--- Work task ---
Restate the listing below word for word; no picture is to be carried over.

--- Available data ---
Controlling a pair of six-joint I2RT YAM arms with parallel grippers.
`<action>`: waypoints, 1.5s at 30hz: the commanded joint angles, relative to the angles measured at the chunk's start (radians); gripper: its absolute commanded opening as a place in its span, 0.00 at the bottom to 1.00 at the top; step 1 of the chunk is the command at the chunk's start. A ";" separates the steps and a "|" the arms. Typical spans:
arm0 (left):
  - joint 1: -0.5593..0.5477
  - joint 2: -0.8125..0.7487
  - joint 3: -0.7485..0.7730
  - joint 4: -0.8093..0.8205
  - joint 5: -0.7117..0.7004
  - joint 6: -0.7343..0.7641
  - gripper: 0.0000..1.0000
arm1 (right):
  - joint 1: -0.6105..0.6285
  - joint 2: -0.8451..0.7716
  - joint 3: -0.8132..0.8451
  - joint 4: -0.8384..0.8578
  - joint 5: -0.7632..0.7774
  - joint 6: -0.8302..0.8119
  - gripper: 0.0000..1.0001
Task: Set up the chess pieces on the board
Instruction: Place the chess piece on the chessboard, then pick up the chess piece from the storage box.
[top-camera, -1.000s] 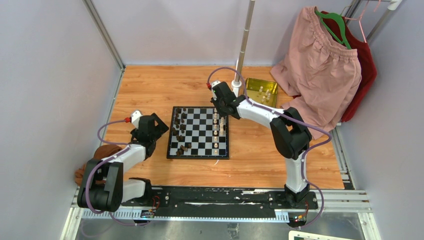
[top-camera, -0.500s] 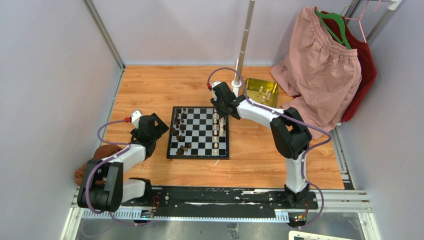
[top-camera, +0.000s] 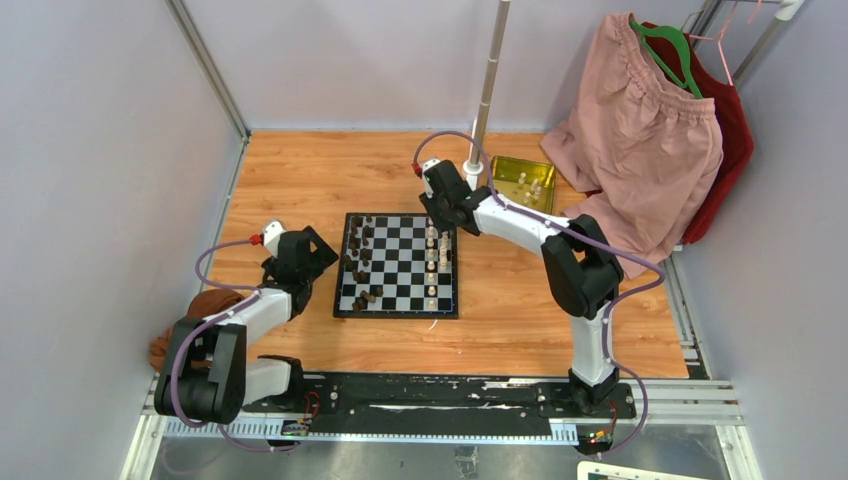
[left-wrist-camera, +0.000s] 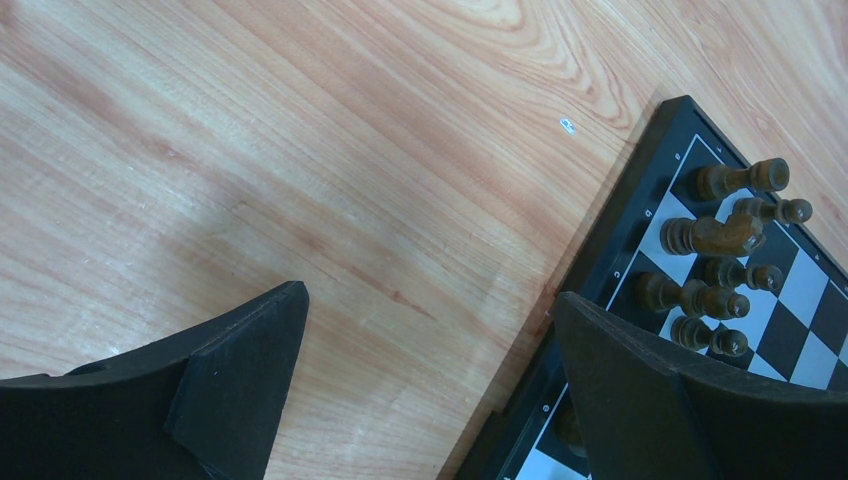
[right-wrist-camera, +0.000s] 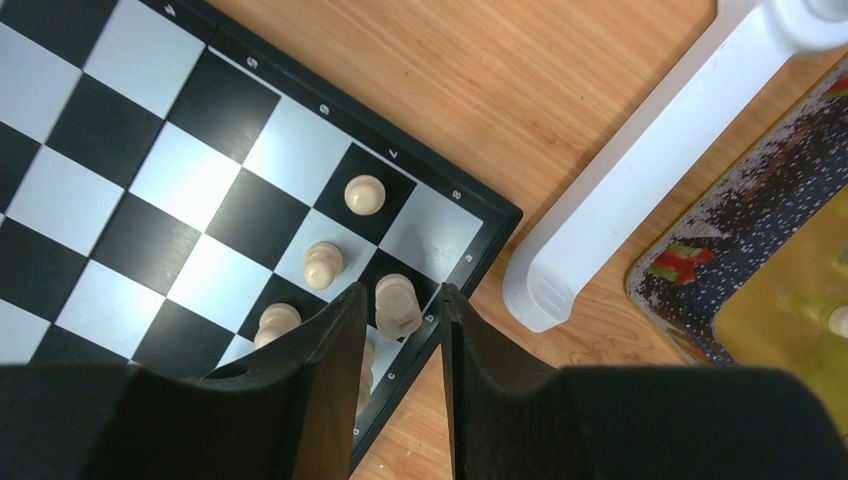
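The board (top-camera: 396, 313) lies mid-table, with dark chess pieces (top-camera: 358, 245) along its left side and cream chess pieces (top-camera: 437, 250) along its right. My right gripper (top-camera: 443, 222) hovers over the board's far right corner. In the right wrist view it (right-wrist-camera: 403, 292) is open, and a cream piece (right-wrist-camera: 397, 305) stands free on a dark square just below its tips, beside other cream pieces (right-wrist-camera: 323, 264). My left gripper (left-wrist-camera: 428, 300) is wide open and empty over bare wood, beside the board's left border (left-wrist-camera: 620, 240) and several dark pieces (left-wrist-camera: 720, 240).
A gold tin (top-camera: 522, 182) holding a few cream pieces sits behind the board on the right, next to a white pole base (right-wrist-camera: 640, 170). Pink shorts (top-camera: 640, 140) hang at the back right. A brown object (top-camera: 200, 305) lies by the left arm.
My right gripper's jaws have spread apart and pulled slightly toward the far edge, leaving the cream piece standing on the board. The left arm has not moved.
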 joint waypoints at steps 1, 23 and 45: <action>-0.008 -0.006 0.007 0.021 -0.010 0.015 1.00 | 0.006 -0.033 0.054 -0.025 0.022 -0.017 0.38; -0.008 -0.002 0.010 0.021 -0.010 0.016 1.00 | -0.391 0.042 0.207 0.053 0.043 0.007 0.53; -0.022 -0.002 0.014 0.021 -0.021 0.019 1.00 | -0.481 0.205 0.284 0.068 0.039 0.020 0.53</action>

--- Solution below ---
Controlling a pair of six-joint I2RT YAM arms with parallel grippers.
`<action>`: waypoints, 1.5s at 30hz: the commanded joint angles, relative to the angles measured at the chunk's start (radians); gripper: its absolute commanded opening as a place in its span, 0.00 at the bottom to 1.00 at the top; step 1 of the chunk is the command at the chunk's start. A ";" separates the steps and a "|" the arms. Typical spans:
arm0 (left):
  - joint 1: -0.5593..0.5477
  - joint 2: -0.8125..0.7487
  - joint 3: -0.7485..0.7730
  - joint 4: -0.8093..0.8205
  - joint 5: -0.7117..0.7004
  - joint 6: -0.7343..0.7641
  - gripper: 0.0000..1.0000
arm1 (right):
  - joint 1: -0.6105..0.6285
  - joint 2: -0.8451..0.7716
  - joint 3: -0.8132..0.8451
  - joint 4: -0.8384..0.8578
  - joint 5: -0.7632..0.7774
  - joint 6: -0.8302..0.8119
  - gripper: 0.0000..1.0001
Task: Set up the chess pieces on the board
Instruction: Place the chess piece on the chessboard, then pick up the chess piece from the storage box.
[top-camera, -1.000s] 
[top-camera, -0.500s] 
[top-camera, +0.000s] 
[left-wrist-camera, +0.000s] 
[right-wrist-camera, +0.000s] 
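The board (top-camera: 396, 313) lies mid-table, with dark chess pieces (top-camera: 358, 245) along its left side and cream chess pieces (top-camera: 437, 250) along its right. My right gripper (top-camera: 443, 222) hovers over the board's far right corner. In the right wrist view it (right-wrist-camera: 403, 292) is open, and a cream piece (right-wrist-camera: 397, 305) stands free on a dark square just below its tips, beside other cream pieces (right-wrist-camera: 323, 264). My left gripper (left-wrist-camera: 428, 300) is wide open and empty over bare wood, beside the board's left border (left-wrist-camera: 620, 240) and several dark pieces (left-wrist-camera: 720, 240).
A gold tin (top-camera: 522, 182) holding a few cream pieces sits behind the board on the right, next to a white pole base (right-wrist-camera: 640, 170). Pink shorts (top-camera: 640, 140) hang at the back right. A brown object (top-camera: 200, 305) lies by the left arm.
My right gripper's jaws have spread apart and pulled slightly toward the far edge, leaving the cream piece standing on the board. The left arm has not moved.
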 joint waypoints at steps 1, 23 and 45: <action>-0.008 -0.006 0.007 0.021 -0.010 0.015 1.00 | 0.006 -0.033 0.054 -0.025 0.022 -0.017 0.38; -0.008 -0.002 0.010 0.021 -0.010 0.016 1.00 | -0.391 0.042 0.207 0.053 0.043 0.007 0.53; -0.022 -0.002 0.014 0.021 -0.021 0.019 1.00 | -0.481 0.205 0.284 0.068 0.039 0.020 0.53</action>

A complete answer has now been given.